En dernier lieu, les repiqués qui consistent à redessiner, souligner ou séparer les motifs par un trait, le plus fin possible. Ce trait se fait en deux temps : d'abord au pinceau chargé de peinture à l'huile rouge mélangée à du vernis. Une fois le degré de séchage convenable, on y applique de l'or en feuille. Exercice périlleux vous l'imaginez ! Deux difficultés : tracer correctement son trait et bien estimer le temps de séchage de la matière. Ce travail ne se fait pas sans quelques exercices, évoqués lors d'un précédent billet et dans l'atelier, pas un bruit, si ce n'est quelques bruyantes expirations ; certaines retiennent leur souffle ! Nous terminons par le repiqué noir, un trait noir, sans pose d'or.
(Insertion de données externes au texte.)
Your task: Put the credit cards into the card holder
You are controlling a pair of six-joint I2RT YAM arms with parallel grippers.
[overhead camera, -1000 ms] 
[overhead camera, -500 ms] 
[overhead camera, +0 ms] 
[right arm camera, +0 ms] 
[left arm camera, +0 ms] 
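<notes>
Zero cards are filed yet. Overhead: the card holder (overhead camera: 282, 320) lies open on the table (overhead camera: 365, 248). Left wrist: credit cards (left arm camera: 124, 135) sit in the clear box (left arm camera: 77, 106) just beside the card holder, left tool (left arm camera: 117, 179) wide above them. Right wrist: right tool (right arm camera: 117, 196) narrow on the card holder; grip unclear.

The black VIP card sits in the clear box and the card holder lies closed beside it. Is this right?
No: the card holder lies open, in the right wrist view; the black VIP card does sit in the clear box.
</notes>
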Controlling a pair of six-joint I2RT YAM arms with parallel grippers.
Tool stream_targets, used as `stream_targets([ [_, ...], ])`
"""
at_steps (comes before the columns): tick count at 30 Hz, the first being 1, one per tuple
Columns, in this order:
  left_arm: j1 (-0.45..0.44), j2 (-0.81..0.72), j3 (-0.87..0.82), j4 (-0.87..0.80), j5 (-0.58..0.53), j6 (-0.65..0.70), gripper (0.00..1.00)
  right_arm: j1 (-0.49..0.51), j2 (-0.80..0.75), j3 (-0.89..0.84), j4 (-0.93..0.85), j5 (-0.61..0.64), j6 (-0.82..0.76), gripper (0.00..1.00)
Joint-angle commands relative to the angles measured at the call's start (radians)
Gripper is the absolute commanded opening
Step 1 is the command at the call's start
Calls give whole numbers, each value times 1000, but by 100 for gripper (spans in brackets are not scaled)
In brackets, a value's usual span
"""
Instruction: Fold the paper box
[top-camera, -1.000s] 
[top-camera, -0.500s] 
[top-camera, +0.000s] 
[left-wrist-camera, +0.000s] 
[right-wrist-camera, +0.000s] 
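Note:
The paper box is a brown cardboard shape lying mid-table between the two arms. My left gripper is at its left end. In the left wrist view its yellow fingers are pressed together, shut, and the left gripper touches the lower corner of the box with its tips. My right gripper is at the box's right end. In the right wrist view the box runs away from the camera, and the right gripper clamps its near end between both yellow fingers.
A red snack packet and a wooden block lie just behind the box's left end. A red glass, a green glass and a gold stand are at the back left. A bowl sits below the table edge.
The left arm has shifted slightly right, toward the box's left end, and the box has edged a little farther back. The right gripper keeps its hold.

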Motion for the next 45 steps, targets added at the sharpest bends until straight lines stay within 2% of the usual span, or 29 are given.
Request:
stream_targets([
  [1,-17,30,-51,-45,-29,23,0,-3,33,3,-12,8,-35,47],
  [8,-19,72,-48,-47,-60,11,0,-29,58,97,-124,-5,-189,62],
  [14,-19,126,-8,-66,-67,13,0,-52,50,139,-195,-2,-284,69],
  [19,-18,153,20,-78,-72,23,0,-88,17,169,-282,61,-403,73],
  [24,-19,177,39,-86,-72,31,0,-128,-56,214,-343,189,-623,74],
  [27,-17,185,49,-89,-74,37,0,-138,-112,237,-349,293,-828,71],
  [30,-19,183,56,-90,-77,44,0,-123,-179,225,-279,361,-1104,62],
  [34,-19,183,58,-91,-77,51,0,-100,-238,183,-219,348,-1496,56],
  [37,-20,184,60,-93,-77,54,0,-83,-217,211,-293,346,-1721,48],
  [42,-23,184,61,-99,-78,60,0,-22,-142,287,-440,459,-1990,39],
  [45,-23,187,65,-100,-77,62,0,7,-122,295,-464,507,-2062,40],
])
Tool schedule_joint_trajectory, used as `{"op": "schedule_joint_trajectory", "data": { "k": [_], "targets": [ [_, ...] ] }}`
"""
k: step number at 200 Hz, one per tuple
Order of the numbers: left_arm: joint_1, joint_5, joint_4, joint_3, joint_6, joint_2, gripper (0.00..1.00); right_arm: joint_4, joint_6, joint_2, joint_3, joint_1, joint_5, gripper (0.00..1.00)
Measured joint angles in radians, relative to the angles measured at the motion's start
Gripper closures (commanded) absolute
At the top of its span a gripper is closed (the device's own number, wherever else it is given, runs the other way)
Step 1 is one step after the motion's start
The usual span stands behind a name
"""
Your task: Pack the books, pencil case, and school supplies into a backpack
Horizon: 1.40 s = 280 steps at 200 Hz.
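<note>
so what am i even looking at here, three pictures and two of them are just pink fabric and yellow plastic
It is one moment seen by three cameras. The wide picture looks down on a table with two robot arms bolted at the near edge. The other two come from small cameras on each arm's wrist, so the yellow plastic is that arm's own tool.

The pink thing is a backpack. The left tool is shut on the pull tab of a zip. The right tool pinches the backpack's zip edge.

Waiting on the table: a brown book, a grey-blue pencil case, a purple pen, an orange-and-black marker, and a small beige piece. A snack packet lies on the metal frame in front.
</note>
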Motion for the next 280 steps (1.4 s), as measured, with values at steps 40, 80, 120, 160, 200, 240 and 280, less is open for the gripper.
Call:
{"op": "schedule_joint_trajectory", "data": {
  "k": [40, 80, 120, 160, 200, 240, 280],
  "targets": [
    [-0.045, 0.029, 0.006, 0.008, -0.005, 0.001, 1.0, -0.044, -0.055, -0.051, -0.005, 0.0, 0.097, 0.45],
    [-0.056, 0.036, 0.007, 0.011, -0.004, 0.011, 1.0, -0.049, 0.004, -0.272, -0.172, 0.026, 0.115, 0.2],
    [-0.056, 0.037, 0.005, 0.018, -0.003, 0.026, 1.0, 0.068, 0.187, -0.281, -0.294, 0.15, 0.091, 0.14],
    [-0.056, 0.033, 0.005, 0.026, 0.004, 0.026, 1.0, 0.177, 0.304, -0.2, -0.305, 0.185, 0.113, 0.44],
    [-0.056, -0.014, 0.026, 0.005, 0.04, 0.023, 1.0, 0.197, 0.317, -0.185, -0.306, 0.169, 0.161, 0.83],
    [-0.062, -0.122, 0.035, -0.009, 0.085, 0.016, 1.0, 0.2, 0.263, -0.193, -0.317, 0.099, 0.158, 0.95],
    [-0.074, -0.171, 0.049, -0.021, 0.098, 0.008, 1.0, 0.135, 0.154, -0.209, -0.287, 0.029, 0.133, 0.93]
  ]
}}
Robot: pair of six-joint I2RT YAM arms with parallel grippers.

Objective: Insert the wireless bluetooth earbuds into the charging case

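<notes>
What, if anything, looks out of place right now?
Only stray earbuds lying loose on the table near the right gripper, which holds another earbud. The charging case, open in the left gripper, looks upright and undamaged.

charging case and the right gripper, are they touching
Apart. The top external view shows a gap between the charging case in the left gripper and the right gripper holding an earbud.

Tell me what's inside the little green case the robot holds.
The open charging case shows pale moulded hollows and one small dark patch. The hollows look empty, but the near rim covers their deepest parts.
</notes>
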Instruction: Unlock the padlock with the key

Et voilà nos panneaux qu'il ne reste plus qu'à vernir.

Panneau après la pose du 1er vernis

Panneau après la pose du 1er vernis

Chaque stagiaire, du néophyte au confirmé, a été jusqu'au bout de son travail, en cinq jours et le résultat est toujours bluffant ! Un stage de qualité, mené d'une main de maître... de maître laqueur bien sûr !

Cerise sur le gâteau, Sasai Fumie, artiste laqueuse japonaise, en France dans le cadre d'une exposition de ses œuvres à la Galerie MIZEN invitée par Isabelle, a passé un moment avec nous, commentant nos travaux avec gentillesse et simplicité. Exceptionnel moment d'échanges.